• Instructions for the task:
From the first line to the last, print the material exactly, skipping the pictures.

• Dataset content:
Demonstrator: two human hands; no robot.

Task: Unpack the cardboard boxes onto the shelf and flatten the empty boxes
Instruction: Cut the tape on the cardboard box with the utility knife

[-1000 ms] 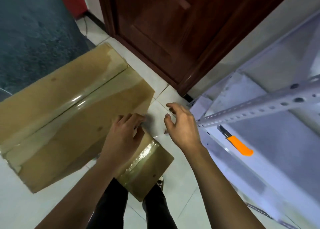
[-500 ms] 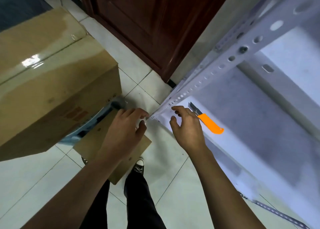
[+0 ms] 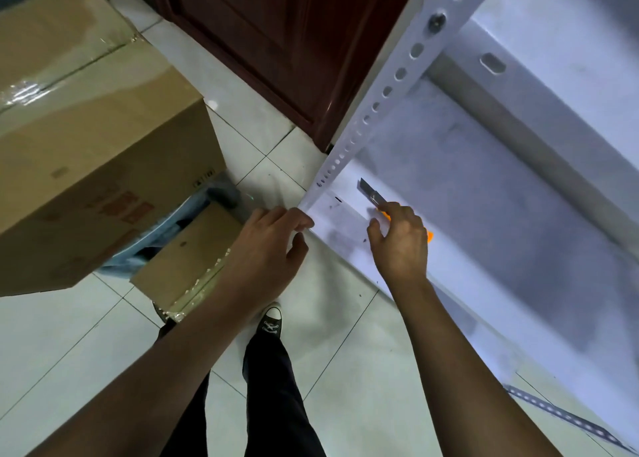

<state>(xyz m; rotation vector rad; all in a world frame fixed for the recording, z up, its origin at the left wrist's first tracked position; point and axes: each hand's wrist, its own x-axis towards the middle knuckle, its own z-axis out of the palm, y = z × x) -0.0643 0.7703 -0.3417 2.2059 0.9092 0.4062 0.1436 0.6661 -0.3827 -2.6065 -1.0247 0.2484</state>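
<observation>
Right hand [image 3: 401, 242] on knife [image 3: 375, 199] (shelf [image 3: 484, 193])

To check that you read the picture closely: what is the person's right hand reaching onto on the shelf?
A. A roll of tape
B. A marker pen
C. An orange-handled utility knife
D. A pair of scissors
C: the right hand lies over the orange-handled utility knife on the white metal shelf, its grey blade pointing away from the fingers.

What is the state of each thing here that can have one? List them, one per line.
Large cardboard box: closed, top seam taped.
Small cardboard box: on the floor, partly under the large one.
Utility knife: blade extended, lying on the shelf.
Right hand: fingers curling over the knife's orange handle.
Left hand: relaxed, holding nothing.
Door: closed.
</observation>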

• Written response:
Demonstrator: two human hands; no robot.

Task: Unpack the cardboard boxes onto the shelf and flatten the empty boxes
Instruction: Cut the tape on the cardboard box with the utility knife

[-1000 ms] 
[-500 ms] 
[+0 ms] 

<state>(xyz m; rotation vector rad; all in a world frame fixed for the recording, z up, its origin at the left wrist's first tracked position; point and axes: each hand's wrist, its own x-axis towards the middle knuckle, its own z-axis out of the palm, y = z × x) -0.0643 0.7703 -0.3417 2.2059 0.9092 0.4062 0.1436 0.6661 -0.3827 -2.6065 -1.0247 0.2484</state>
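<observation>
Right hand [image 3: 401, 242] on knife [image 3: 375, 199] (shelf [image 3: 484, 193])

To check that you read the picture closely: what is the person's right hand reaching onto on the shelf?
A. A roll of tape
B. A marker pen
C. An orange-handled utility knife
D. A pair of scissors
C: the right hand lies over the orange-handled utility knife on the white metal shelf, its grey blade pointing away from the fingers.

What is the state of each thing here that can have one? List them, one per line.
Large cardboard box: closed, top seam taped.
Small cardboard box: on the floor, partly under the large one.
Utility knife: blade extended, lying on the shelf.
Right hand: fingers curling over the knife's orange handle.
Left hand: relaxed, holding nothing.
Door: closed.
</observation>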

This concludes the answer to the exercise.